Perlahan namun pasti mereka melakukan pembebasan diri mereka sesuai arahan yang Abi perintahkan. "Pegang yang kuat."
Albert tidak menjawab.
"Jika jatuh, resikonya tangung sendiri." Kaki Abi menginjak antara sela-sela nyaring itu dan tangannya silih berganti memegang tali nyaring itu dan tubuhnya semakin naik ke atas.
Tubuh mereka berdua sudah berada di puncak terikatnya tali nyaring dengan tali utama "pertahankan tubuhmu, jangan sampai jatuh," menatap Albert yang berada tepat sedikit di bawahnya sedangkan Abi dengan cepat mengeluarkan belati kecil yang ia sembunyikan dibalik ikat pinggang celananya iu.

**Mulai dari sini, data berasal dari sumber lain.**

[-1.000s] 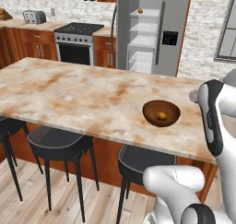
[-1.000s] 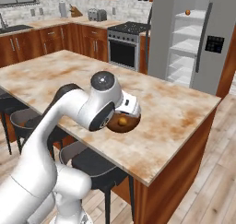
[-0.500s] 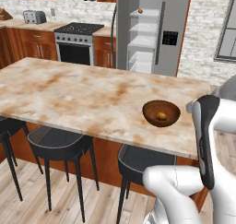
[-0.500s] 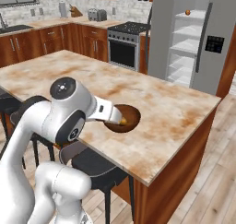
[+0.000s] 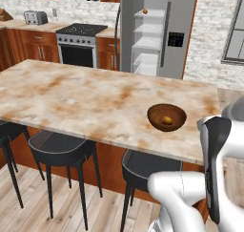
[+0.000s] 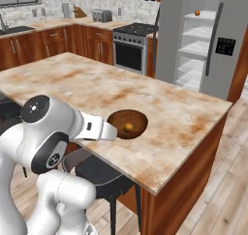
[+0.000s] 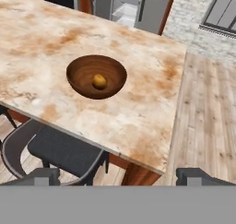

"Sejak kapan kamu punya benda itu, Bi."
"Diam," jawab Abi cepat, singkat dan padat. Belati kecil itu, dengan susah payah Abi keluarkan dari sarungnya dengan memakai bantuan giginya itu. Belati dan sarung belatinya itu sudah terpisah, sarung itu kini berada di antara gigi bawah dan gigi atas Abi, ia menggigit belati itu.
Sedangkan belati itu ia pegang dengan tangan kanannya itu, perlahan dengan tajam itu yang tidak seberapa dan runcingnya yang sangat tajam membuat Albert berngedik ngeri membayangkan jika belati menusuk tubuh "hati-hati, Bi," peringat Albert.
Abi tidak menghiraukan Albert, ia dengan sibuknya perlahan dengan sangat pelan, matanya menatap tajam pada punca tali yang mengikat pada nyaring mencari punca yang kemdian setelah menemukan punca itu, Abi iriskan tali itu.
"Kamu," menendang Albert.
"Kurang kencang nendangnya," ucap kesal Albert merasakan denyutan di lengannya.
"Naiklah duluan."
Albert menerima arahan Abi, tangan kirinya sudah berpegangan kuat pada tali besar yang menadi tali utama, penahan nyaring itu. Sedangkan tangan kirinya Abi sudah terlihat urat-urat besar berwarna hijau dari kulitnya yang putih. Keringat mengalir dahi dan tubuhnya, sedangkan tangan kanannya masih berusaha mengiris tali nyaring itu hingga putus satu persatu.
Helaan napas lega terdengar dari mereka berdua mereka rasa tali nyaring itu sudah terputuh sebagian.